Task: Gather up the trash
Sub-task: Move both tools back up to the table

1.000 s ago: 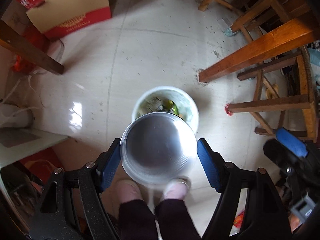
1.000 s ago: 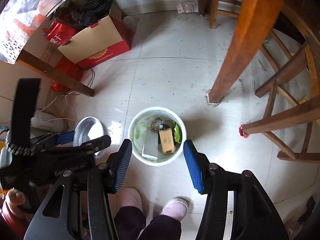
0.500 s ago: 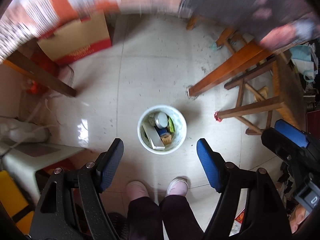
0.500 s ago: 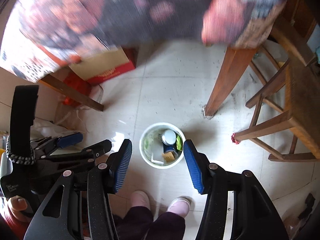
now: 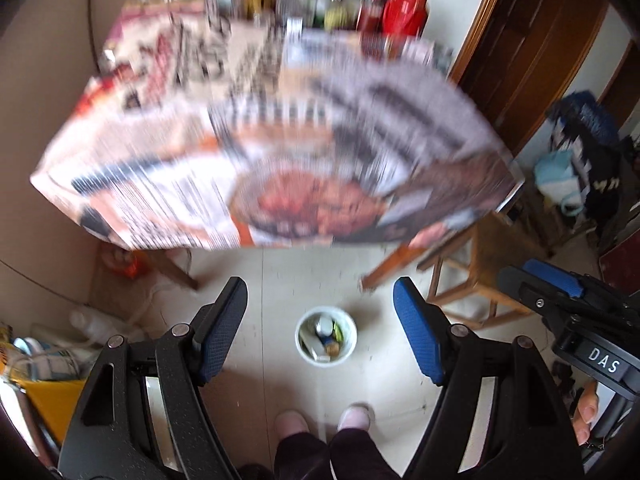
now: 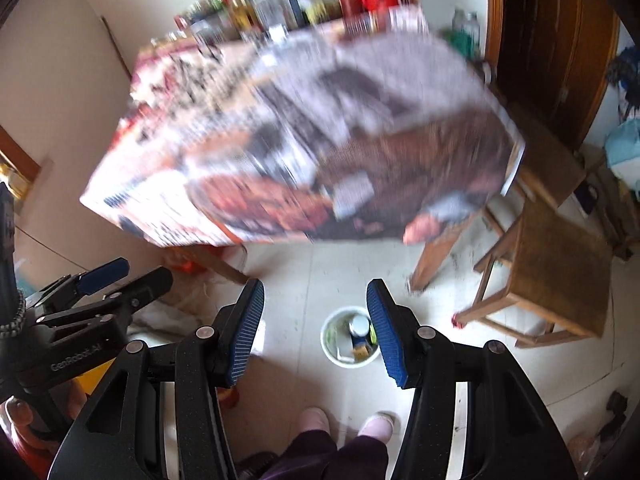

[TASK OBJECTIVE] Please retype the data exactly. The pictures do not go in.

[EXERCISE OUTPUT]
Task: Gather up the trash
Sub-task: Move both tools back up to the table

1.000 s ago: 
1.000 s ago: 
0.500 s ago: 
0.500 s ago: 
now: 
now: 

This output completes the exercise.